◆ Work instructions: The answer consists solely of the listing's lines from the first through the line containing "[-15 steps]", each reproduced exactly.
(Input data begins)
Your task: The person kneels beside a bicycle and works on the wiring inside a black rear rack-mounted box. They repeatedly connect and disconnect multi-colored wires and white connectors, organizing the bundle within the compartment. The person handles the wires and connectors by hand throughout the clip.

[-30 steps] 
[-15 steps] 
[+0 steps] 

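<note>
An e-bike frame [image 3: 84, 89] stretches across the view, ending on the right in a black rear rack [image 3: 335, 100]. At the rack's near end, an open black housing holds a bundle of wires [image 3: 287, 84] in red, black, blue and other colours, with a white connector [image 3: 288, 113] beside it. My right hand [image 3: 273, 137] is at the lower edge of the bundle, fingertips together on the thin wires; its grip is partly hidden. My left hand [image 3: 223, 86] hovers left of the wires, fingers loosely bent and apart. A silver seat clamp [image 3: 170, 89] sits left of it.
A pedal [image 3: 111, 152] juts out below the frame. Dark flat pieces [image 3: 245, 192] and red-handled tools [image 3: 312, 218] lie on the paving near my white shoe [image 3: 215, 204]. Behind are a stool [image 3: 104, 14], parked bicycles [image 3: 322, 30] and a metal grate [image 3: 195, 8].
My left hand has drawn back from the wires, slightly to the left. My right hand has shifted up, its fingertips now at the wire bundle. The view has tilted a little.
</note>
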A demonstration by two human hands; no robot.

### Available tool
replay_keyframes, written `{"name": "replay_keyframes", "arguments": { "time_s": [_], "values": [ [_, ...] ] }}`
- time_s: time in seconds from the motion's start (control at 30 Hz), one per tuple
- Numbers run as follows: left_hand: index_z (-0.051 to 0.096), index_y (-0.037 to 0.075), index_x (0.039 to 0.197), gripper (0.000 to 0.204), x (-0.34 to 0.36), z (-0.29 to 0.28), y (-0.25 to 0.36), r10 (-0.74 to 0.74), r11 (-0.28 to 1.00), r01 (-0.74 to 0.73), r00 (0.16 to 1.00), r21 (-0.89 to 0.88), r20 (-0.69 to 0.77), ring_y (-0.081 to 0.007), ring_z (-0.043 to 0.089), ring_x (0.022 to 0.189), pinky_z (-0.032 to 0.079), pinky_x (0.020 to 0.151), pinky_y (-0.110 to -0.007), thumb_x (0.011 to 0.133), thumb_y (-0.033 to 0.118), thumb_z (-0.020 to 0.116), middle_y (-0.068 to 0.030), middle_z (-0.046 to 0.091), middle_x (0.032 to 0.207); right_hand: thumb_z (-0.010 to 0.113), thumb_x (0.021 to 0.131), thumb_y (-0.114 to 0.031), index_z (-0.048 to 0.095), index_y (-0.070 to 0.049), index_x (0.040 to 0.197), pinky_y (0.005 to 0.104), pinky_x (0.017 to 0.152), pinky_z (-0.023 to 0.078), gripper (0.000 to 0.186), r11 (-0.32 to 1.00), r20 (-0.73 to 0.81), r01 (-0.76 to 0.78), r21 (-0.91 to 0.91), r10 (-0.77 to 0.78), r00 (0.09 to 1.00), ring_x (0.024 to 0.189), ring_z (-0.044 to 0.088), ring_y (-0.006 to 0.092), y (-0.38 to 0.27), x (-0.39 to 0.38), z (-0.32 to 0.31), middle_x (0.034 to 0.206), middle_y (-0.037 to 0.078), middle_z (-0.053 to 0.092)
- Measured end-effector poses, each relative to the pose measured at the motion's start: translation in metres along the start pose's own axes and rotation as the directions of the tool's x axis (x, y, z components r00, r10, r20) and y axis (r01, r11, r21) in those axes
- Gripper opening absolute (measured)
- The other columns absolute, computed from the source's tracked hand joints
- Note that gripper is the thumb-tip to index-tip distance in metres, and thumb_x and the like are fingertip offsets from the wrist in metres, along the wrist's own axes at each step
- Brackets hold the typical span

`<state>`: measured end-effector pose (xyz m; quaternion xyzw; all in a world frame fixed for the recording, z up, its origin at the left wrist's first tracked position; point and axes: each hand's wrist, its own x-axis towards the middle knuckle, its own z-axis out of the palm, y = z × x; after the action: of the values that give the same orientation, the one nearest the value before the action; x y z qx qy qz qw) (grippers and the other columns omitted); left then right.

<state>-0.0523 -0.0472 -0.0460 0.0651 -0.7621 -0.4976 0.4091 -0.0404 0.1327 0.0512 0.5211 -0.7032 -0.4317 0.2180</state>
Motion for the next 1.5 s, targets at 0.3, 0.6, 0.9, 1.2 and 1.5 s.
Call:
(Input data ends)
◆ Answer for this exercise:
Your task: The person kneels beside a bicycle and works on the wiring inside a black rear rack-mounted box. They repeatedly connect and disconnect multi-colored wires and white connectors, organizing the bundle within the compartment. The person handles the wires and connectors by hand throughout the clip.

[-30 steps] 
[-15 steps] 

The response to this exercise has been given in full.